А голос-то чуть-чуть оттаял, с недобрым чувством отметил про себя Роланд. Нет уже того начальственного высокомерия.

– Он рассказывал, – бесстрастно произнёс Роланд, высматривая, не промелькнёт ли в её лице немой вопрос: «Что рассказывал, как рассказывал?»

Мод Бейли поджала губы и поднялась.

– Пойдёмте, я вас отведу в Информационный центр.

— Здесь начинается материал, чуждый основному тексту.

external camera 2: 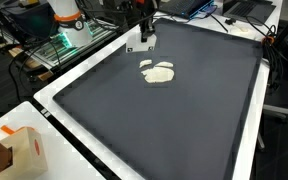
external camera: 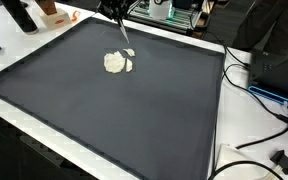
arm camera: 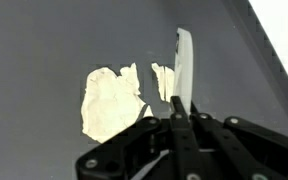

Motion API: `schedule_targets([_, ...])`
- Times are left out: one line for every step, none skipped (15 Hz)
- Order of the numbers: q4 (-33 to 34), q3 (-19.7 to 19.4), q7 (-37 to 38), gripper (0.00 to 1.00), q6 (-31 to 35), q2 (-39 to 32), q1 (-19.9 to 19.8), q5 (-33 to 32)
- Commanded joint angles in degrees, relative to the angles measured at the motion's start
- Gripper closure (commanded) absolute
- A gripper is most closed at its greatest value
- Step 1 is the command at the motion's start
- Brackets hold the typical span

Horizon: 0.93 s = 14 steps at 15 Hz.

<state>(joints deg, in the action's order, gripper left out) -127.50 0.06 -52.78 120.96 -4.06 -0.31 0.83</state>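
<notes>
- The gripper is seen at the bottom edge of the wrist view, with its fingers drawn close together. They are clamped on the near end of a thin white strip.
- The white strip is held by one end. Its long axis runs straight away from the fingers, up the wrist view. In an exterior view it slants down from the gripper toward the mat. Whether its far tip touches the surface cannot be told.
- The cream-coloured pieces lie flat just beyond the fingertips, toward the left edge of the wrist view. A large ragged piece is noted, and a smaller one just beside the strip. Contact between strip and small piece cannot be confirmed.
- In both exterior views the pieces are found in the part of the mat nearer the arm, directly below and in front of the gripper.
- The dark mat covers nearly the whole of the white table. Only a pale border is left bare.
- One container is recorded: a carton at a table corner, well apart from the gripper. Its contents are not visible.
- Cables are noted beyond the table edge.
</notes>
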Motion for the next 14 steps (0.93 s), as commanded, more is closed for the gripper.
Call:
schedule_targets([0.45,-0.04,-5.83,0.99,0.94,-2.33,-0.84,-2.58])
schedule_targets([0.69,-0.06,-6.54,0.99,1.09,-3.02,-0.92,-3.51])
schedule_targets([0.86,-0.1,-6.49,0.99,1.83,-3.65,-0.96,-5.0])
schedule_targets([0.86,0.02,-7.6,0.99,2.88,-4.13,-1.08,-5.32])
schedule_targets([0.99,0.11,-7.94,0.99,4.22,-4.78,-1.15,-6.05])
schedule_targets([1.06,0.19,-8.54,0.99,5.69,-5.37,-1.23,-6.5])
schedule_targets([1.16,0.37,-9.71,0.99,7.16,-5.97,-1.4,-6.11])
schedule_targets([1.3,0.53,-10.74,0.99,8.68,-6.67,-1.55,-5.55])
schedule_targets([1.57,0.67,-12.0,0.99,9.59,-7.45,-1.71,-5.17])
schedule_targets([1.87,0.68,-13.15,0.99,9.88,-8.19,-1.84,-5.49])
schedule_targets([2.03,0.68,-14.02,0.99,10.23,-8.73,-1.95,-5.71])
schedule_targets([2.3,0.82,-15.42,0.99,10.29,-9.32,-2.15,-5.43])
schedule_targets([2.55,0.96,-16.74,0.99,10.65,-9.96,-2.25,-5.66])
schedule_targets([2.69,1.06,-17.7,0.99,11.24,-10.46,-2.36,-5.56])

Библиотека Линкольнского университета ничем не напоминала Падубоведник. Стеклянная коробка, в которую упрятан скелет-каркас, сверкающие двери в стенах из стеклянных трубок – здание походило на ящик с игрушками или сооружение из деталей детского конструктора, вымахавшее до гигантских размеров. В раскраске книжных стеллажей из звонкого металла, мягких ковровых покрытий, глушащих шум шагов, красный цвет соседствовал с жёлтым, как на камзоле гамельнского Крысолова; так же были выкрашены перила лестниц, кабины лифтов. Летом тут, наверно, было очень светло и невыносимо душно, а сырыми осенними вечерами за многочисленными окнами серело грифельное небо, точно стеклянный ящик поместили в другой ящик, и на оконные стёкла рядами ложились отражения круглых ламп: волшебные огоньки феи Динь-Динь [21] в стране Нетинебудет. Женский Архив располагался в комнате-аквариуме с высоким потолком. Мод усадила Роланда, точно расшалившегося малыша, в кресло с полукруглой, в обхват, спинкой за стол из светлого дуба и начала выставлять перед ним коробки. «Мелюзина I», «Мелюзина II», «Мелюзина III» и «IV», «Мелюзина – неустановл. ред.», «Лирика – Бретонский цикл», «Духовная лирика», «Лирика – Разн.», «Бланш». Она раскрыла эту коробку и указала Роланду на толстую, в зеленом переплете книгу, немного смахивающую на гроссбух, с тёмными, в мраморных разводах форзацами:


Журнал повседневных событий,

происходивших в нашем доме.


Бланш Перстчетт


Начат в день нашего сюда переезда

мая 1 дня – в Майский праздник – 1858 года


Роланд почтительно извлёк книгу. Прикасаясь к ней, он не ощущал той магнетической силы, которая исходила от двух черновиков, лежавших сейчас у него в кармане, и всё-таки дневник раздразнил его любопытство.